My eyeliner hadn't just disappeared, it had sunk about two inches, increasing the depth and intensity of my bags and nestling into my crows' feet so as to define them with greater precision for the partially sighted. My hair, previously fluffy and full of joie-de-vivre, was now lank and clinging to my perspiring forehead following my walk. And, as the crowning glory, I beamed into the mirror as I had done at so many passers-by, and found a peppercorn the size of a grapefruit lodged between my left front tooth and the neighbouring incisor. My mental image of myself as an attractive, healthy thirty-something, humming along to her walkman as she smiles at strangers had to be updated quickly to a sectionable, sweating mentalist. Far from an advertisement for happy independence, in retrospect, it was a miracle I wasn't arrested.

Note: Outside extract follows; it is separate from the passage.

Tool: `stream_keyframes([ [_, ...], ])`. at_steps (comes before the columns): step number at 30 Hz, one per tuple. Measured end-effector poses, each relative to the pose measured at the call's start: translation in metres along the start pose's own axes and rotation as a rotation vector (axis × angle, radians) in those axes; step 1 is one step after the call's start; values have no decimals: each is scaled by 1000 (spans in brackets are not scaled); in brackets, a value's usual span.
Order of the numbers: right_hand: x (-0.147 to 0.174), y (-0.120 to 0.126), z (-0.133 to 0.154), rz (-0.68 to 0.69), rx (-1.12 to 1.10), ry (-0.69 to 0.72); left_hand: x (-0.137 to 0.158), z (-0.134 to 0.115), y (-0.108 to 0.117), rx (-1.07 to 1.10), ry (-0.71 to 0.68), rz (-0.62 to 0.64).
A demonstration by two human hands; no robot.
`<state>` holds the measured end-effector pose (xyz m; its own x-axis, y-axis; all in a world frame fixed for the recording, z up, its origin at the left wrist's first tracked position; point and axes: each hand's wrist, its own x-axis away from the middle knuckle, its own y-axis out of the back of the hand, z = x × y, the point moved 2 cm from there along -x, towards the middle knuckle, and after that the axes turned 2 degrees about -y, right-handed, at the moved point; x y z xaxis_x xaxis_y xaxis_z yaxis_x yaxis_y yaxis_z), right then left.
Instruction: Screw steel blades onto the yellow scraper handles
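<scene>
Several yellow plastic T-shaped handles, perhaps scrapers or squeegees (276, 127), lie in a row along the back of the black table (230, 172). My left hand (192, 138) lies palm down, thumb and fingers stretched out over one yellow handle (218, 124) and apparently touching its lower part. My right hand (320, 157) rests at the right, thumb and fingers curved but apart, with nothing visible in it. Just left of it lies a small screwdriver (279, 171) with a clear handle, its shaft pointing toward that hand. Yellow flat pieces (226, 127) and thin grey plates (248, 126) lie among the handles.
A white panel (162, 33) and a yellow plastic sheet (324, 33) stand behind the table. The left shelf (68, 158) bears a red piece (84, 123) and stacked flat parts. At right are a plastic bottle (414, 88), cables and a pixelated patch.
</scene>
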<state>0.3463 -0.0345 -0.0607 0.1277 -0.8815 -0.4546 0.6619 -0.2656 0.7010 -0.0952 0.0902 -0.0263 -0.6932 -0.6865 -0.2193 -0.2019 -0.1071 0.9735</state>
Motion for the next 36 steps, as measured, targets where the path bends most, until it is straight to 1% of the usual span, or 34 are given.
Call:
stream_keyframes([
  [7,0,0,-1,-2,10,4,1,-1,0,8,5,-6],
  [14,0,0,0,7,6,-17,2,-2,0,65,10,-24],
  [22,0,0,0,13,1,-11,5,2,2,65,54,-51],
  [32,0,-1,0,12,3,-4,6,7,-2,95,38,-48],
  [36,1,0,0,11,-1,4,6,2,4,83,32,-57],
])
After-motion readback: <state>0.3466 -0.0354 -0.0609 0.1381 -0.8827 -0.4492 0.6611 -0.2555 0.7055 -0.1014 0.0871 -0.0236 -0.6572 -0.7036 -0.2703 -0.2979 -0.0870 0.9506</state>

On Sunday I saw two films. One was absolutely brilliant: The September Issue - not so much a triumph of skilled film-making as one of those cases where the subject matter is so extraordinary and fascinating that almost anyone could have held up a mobile phone camera and made a similarly gripping and eye-opening movie. I wished it could have lasted several days. Then I came home and watched The Family Stone, a film I was recommended by a friend who shall remain nameless to spare her any humiliation. It was absolutely the worst film I have seen in some months, derivative, embarrassing to watch, patronising and as subtle as a kick in the storecupboard. Take the opening scene, where a gay couple arrive at the home of one of their parents for Christmas, and are seen unpacking bags of beautifully wrapped gifts from their expensive car. So far, so PC. But one of the pair is black, while the other is white. Sigh. And - why not go the whole hog? - the white one is deaf. Actually deaf. I laughed out loud. Anyway. The mother, we discover, has breast cancer and is soon to die. Of course. So I was ironing away, scoffing at the increasingly absurd and irritating plotline where another (straight) son falls in love with his girlfriend's sister, but it's all OK, because his brother fancies the girlfriend, even though her character is genuinely less sympathetic than Hannibal Lecter, and later the bus drives away but then the brakes come on and he sprints to catch up with it and she gets out and asks if he has plans for New Year and I am trying not to be sick, but in the middle of it all, there is a scene where the dying mother is looking out of the window at the snow falling and you know that she is thinking, 'This might be the last time I see snow falling,' and in spite of myself I welled up, suddenly struck by the thought that, shit, this might be the last time I watch a movie, or iron a pillowcase, or get into clean sheets at night. I try to appreciate how lucky I am, but sometimes I forget to appreciate the normal things. I shouldn't have to be dying or confronted with death to appreciate living. So, for the record, I'm truly glad that today is crap, and I am grateful to have a sore throat and to be breathing in and out. And I'm happy that I'm seated here on my sofa, wearing one slipper and smelling strongly of Marmite. Yes.